*TRY IT*: Search the records below for the string "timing" and report only the number of lines that contain it.

Start of LISTED RECORDS

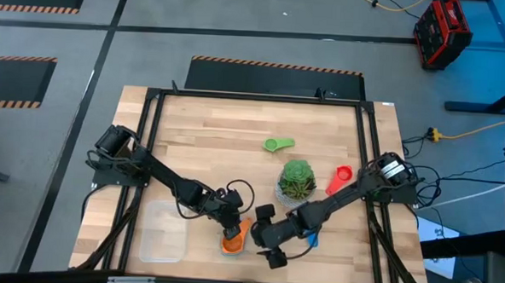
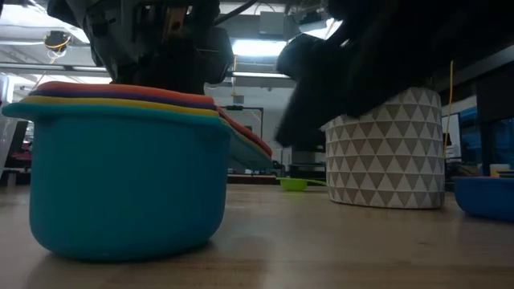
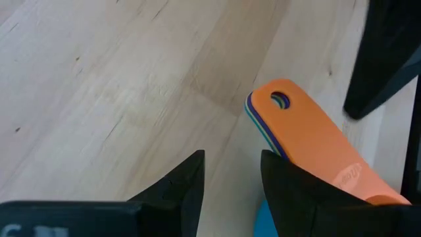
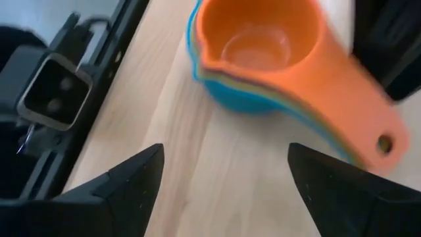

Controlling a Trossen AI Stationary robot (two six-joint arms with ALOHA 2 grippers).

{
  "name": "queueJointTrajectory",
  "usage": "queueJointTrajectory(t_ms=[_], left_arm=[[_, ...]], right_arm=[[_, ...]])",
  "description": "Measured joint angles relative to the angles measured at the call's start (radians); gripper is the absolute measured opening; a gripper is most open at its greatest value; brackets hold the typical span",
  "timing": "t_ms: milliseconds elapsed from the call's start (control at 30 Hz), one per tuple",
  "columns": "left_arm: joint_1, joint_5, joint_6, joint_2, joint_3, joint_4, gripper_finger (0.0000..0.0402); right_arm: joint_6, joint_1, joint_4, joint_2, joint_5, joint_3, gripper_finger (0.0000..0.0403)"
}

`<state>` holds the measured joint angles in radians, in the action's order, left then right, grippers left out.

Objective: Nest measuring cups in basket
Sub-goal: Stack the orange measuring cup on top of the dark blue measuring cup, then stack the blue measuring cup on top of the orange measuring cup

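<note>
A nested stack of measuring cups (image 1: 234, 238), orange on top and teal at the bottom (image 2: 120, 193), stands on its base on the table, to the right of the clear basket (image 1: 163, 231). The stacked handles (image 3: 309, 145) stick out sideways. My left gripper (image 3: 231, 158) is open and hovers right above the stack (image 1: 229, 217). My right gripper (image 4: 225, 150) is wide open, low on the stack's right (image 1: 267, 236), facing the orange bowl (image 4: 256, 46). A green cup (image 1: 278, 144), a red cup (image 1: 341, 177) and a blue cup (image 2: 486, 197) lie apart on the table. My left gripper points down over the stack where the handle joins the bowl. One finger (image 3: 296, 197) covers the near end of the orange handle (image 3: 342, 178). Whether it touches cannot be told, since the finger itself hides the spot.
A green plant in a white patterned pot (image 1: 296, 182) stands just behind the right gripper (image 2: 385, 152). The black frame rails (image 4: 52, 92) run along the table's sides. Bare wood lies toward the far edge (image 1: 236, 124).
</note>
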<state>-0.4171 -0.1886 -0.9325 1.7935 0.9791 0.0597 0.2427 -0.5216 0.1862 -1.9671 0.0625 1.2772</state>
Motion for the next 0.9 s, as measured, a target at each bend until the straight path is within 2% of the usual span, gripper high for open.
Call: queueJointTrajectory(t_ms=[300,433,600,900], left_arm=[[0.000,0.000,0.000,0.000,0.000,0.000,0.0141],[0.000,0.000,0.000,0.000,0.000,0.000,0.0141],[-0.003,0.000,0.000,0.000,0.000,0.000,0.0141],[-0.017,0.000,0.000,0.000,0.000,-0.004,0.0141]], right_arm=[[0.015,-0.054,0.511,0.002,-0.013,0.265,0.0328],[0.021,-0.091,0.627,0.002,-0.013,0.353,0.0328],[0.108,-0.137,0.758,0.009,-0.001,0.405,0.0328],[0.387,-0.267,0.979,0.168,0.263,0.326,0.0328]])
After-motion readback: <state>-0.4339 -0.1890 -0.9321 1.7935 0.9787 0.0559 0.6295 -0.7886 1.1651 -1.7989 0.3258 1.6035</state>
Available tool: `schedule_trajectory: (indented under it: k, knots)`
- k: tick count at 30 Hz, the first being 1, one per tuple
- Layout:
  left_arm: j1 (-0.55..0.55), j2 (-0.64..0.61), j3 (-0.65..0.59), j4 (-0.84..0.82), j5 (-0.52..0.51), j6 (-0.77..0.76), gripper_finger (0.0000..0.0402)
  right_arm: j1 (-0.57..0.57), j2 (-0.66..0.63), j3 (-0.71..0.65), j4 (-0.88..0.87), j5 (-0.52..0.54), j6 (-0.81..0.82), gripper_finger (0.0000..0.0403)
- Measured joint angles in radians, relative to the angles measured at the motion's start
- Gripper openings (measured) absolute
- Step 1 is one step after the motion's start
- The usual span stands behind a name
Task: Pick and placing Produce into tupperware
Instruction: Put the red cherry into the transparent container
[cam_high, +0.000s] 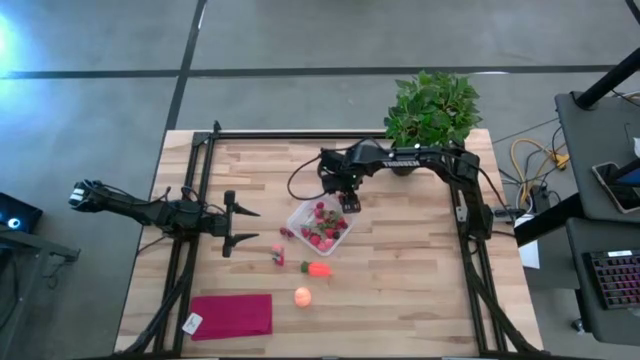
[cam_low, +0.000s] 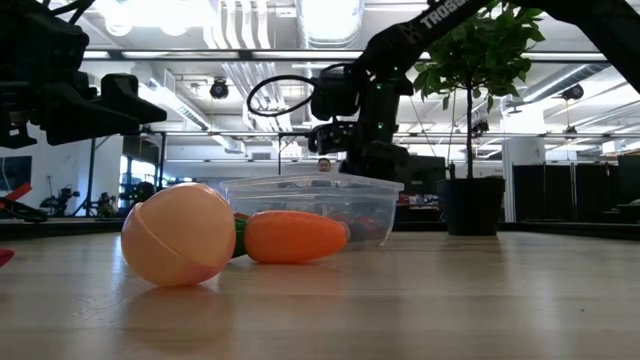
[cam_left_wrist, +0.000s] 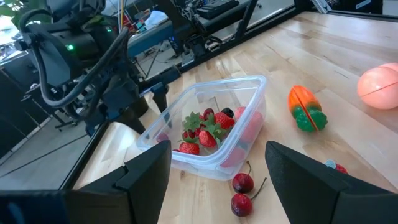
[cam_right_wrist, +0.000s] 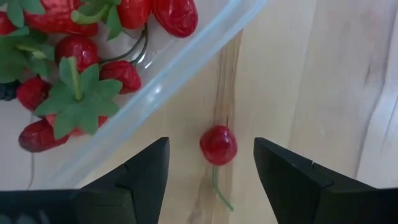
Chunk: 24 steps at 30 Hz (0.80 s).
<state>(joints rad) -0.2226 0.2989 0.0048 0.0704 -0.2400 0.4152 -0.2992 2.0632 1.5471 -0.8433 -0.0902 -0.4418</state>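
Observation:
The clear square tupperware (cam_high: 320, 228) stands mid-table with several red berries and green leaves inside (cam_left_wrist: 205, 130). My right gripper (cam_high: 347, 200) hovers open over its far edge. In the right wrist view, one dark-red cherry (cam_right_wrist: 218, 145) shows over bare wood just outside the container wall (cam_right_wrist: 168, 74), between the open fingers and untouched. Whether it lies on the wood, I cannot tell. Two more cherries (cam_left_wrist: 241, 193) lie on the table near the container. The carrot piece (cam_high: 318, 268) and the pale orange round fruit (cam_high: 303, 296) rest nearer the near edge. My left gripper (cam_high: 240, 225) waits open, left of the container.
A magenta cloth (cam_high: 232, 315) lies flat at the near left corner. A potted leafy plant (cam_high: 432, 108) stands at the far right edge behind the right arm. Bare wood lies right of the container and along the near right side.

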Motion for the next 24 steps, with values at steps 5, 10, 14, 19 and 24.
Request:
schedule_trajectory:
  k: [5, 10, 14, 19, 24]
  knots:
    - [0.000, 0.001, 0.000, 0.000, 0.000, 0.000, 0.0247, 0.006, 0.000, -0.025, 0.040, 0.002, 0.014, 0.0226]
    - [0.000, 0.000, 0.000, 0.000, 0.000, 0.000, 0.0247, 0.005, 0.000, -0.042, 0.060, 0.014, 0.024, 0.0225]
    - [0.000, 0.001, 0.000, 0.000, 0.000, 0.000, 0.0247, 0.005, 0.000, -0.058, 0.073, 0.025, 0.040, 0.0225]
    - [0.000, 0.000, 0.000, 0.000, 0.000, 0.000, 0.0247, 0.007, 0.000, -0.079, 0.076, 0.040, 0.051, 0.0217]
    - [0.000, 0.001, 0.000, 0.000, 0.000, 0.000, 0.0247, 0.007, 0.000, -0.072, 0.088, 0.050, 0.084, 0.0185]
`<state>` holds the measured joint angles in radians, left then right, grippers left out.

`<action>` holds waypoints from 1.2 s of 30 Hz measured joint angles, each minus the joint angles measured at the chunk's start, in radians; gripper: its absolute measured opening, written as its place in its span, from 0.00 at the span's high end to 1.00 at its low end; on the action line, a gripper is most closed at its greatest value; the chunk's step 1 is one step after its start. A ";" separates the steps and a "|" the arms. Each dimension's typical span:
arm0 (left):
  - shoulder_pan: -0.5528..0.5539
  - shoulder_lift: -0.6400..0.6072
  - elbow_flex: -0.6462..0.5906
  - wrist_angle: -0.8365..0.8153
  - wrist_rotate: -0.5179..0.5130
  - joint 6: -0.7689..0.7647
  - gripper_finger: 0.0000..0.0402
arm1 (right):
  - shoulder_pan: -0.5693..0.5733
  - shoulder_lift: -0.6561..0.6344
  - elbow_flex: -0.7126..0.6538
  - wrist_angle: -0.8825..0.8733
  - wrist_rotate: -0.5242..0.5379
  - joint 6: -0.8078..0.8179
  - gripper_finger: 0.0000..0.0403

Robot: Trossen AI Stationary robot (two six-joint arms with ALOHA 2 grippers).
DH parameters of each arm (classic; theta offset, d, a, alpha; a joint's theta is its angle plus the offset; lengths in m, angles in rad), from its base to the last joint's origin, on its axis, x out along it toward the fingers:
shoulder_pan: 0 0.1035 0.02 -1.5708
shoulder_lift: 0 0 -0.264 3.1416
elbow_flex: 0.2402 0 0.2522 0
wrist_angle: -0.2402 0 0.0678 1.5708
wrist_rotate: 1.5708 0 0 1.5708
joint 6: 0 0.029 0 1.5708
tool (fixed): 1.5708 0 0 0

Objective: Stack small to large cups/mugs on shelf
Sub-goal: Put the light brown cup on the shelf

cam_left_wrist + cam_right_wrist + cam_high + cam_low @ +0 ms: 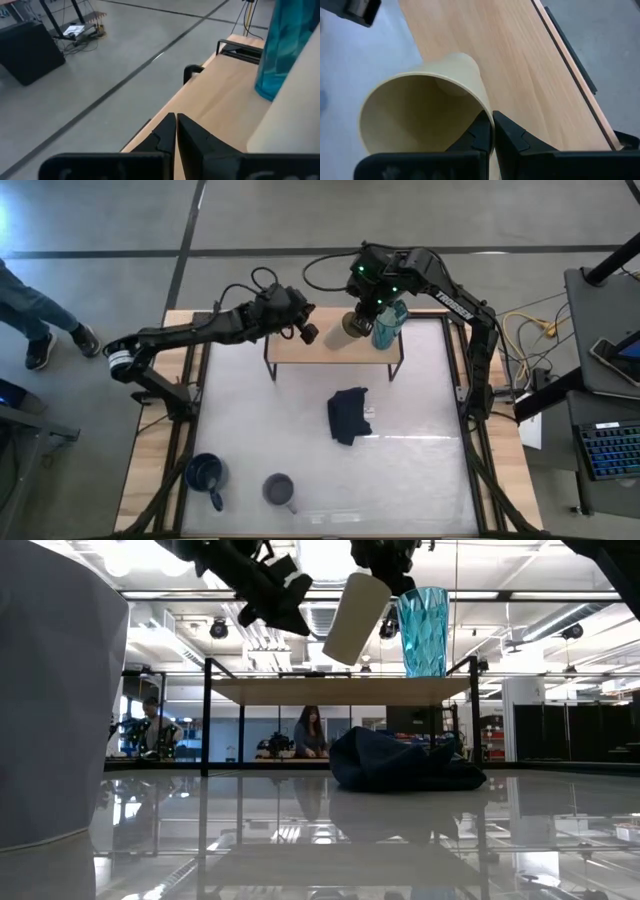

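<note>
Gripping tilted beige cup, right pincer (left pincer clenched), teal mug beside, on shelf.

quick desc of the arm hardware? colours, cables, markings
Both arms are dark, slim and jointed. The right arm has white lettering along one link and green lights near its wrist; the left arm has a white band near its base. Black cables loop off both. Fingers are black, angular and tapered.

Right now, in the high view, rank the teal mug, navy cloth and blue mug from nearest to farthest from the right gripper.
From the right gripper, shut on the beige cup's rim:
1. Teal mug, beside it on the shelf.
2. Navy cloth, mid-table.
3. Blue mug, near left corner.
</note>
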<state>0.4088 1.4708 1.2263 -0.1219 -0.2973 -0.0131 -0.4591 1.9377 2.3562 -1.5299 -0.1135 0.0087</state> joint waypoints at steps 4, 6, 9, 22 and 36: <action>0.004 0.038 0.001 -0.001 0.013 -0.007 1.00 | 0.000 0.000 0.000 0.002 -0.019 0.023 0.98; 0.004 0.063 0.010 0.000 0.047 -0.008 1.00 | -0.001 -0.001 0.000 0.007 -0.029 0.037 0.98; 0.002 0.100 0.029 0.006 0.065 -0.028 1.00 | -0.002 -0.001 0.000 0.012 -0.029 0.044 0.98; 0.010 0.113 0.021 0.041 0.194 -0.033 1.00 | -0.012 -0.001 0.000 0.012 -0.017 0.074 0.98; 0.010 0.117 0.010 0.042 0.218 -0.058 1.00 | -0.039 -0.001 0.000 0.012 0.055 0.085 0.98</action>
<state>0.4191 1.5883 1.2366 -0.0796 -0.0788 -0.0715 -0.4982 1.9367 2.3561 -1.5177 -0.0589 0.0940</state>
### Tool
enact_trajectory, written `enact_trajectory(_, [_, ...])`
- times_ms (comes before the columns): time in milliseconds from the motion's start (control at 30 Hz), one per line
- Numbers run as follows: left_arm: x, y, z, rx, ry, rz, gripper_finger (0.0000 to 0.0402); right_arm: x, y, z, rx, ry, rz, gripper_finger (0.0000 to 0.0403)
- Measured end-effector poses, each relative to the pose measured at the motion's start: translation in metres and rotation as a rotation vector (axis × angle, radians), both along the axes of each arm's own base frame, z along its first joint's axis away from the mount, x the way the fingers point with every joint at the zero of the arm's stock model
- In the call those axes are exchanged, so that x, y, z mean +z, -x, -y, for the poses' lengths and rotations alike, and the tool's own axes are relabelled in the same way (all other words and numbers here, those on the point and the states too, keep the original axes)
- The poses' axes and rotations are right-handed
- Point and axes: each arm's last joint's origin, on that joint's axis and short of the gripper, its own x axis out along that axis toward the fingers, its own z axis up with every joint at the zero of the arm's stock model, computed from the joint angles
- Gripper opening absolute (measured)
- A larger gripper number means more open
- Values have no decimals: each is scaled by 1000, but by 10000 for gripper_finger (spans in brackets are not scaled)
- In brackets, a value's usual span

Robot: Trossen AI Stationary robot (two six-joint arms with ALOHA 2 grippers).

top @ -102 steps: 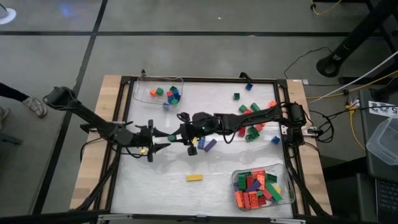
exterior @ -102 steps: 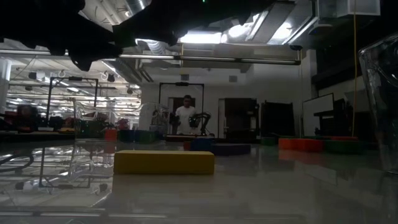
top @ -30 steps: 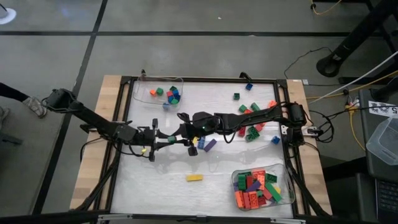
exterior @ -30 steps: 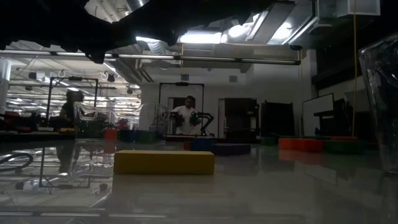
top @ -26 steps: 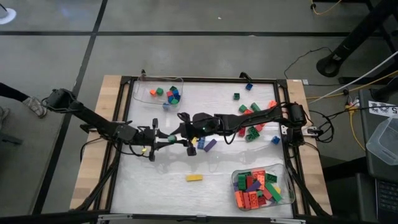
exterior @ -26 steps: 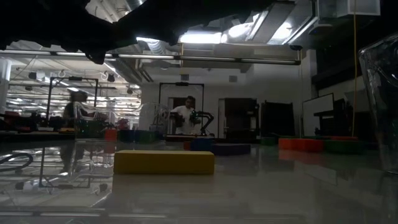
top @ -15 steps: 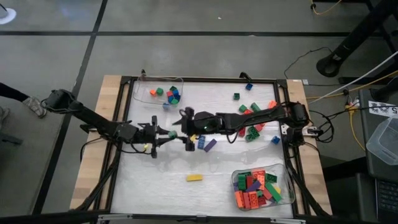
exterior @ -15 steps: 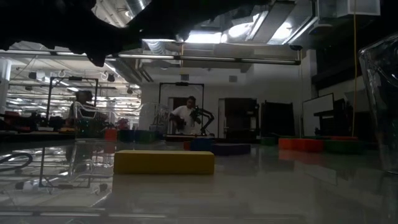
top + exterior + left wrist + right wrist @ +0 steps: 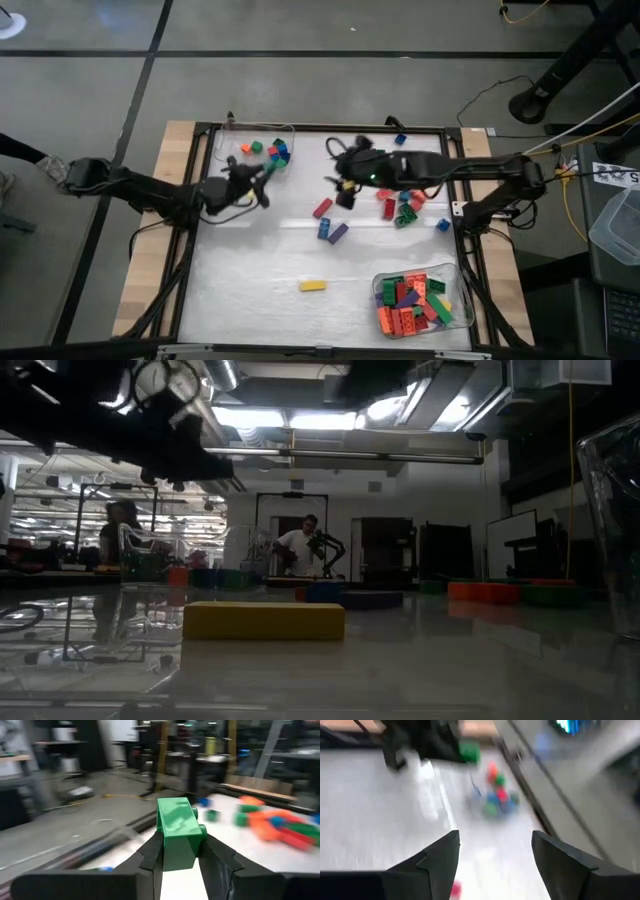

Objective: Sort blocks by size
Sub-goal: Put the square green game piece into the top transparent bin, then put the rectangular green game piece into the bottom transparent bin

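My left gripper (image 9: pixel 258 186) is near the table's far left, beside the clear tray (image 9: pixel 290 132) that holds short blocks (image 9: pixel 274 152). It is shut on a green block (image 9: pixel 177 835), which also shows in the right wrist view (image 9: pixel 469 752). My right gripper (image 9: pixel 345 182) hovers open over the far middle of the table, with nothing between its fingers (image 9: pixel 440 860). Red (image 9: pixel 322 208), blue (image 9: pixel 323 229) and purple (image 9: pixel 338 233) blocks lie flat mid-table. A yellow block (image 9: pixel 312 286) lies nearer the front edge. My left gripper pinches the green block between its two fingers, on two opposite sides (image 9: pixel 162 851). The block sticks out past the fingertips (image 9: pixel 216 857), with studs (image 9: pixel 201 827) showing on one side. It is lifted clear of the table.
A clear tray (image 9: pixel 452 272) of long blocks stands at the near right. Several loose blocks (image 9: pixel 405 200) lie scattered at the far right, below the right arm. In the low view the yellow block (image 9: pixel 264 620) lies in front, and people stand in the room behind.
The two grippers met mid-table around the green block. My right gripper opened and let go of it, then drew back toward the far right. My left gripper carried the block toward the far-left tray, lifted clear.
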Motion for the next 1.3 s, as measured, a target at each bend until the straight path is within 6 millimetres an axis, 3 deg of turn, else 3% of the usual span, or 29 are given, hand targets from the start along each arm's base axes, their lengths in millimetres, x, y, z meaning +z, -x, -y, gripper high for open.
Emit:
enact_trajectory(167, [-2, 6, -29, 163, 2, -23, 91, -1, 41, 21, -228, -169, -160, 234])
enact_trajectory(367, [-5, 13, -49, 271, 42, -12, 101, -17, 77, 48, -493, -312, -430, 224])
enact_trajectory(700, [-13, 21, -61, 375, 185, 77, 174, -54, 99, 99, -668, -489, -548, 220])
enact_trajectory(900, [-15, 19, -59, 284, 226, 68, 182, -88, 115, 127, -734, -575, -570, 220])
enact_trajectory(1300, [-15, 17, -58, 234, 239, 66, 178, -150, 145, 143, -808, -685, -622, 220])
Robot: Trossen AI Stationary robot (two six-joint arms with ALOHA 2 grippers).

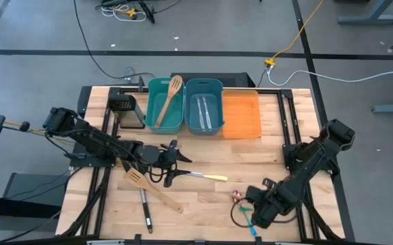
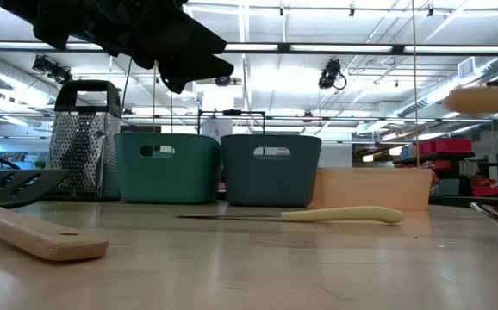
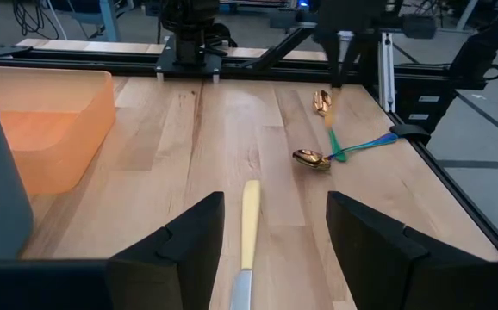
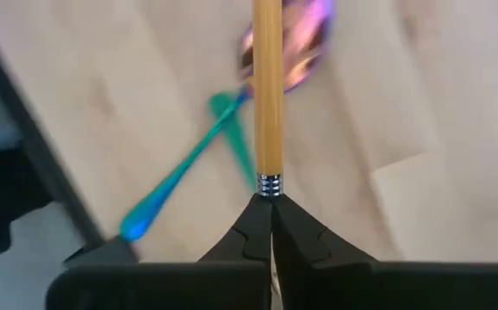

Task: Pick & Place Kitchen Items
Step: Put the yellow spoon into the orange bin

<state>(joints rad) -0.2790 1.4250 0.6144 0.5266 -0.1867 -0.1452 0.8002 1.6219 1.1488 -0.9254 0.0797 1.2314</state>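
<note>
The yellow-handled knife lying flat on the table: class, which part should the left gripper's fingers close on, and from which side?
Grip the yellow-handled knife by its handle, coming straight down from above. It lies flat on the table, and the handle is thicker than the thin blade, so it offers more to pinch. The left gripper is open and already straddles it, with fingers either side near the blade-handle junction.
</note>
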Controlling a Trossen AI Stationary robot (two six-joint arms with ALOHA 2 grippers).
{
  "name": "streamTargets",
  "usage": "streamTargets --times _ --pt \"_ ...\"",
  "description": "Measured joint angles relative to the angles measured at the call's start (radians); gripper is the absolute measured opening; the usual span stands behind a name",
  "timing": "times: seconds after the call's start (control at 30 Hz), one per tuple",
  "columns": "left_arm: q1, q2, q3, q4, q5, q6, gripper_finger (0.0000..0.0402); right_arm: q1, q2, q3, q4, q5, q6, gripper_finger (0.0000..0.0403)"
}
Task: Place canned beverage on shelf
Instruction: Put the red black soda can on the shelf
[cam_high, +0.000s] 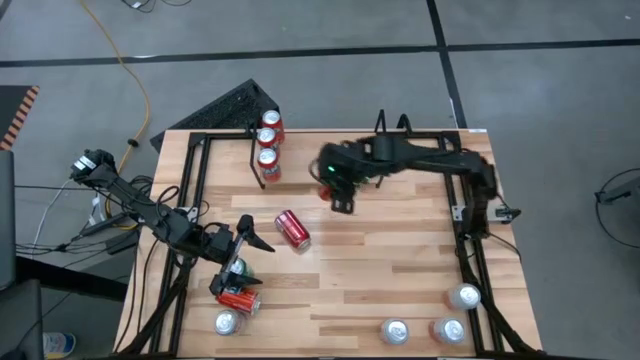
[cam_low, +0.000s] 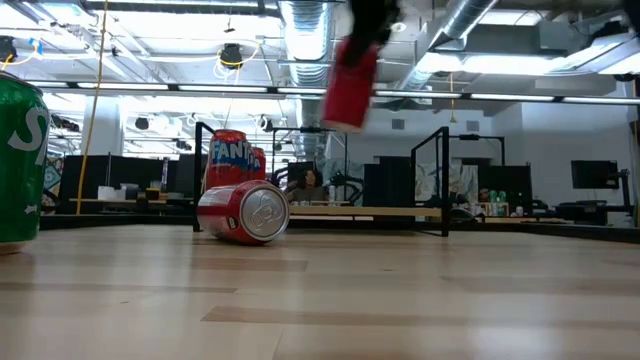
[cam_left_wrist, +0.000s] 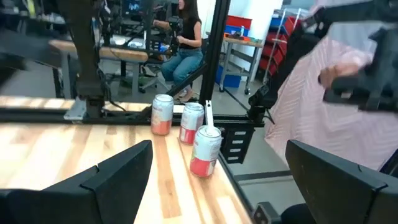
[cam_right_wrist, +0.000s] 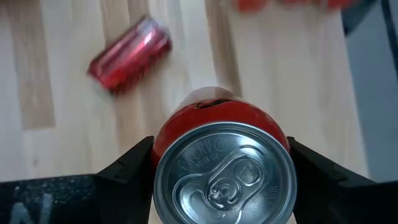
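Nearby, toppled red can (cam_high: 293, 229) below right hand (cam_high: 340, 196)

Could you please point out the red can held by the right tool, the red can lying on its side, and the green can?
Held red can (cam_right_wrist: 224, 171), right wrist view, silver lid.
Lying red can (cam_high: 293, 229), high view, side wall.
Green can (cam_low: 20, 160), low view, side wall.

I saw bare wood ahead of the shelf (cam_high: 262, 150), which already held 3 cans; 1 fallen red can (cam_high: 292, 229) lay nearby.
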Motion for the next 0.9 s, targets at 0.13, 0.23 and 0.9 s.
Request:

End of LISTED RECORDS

*RESULT FOR THIS TASK*: 2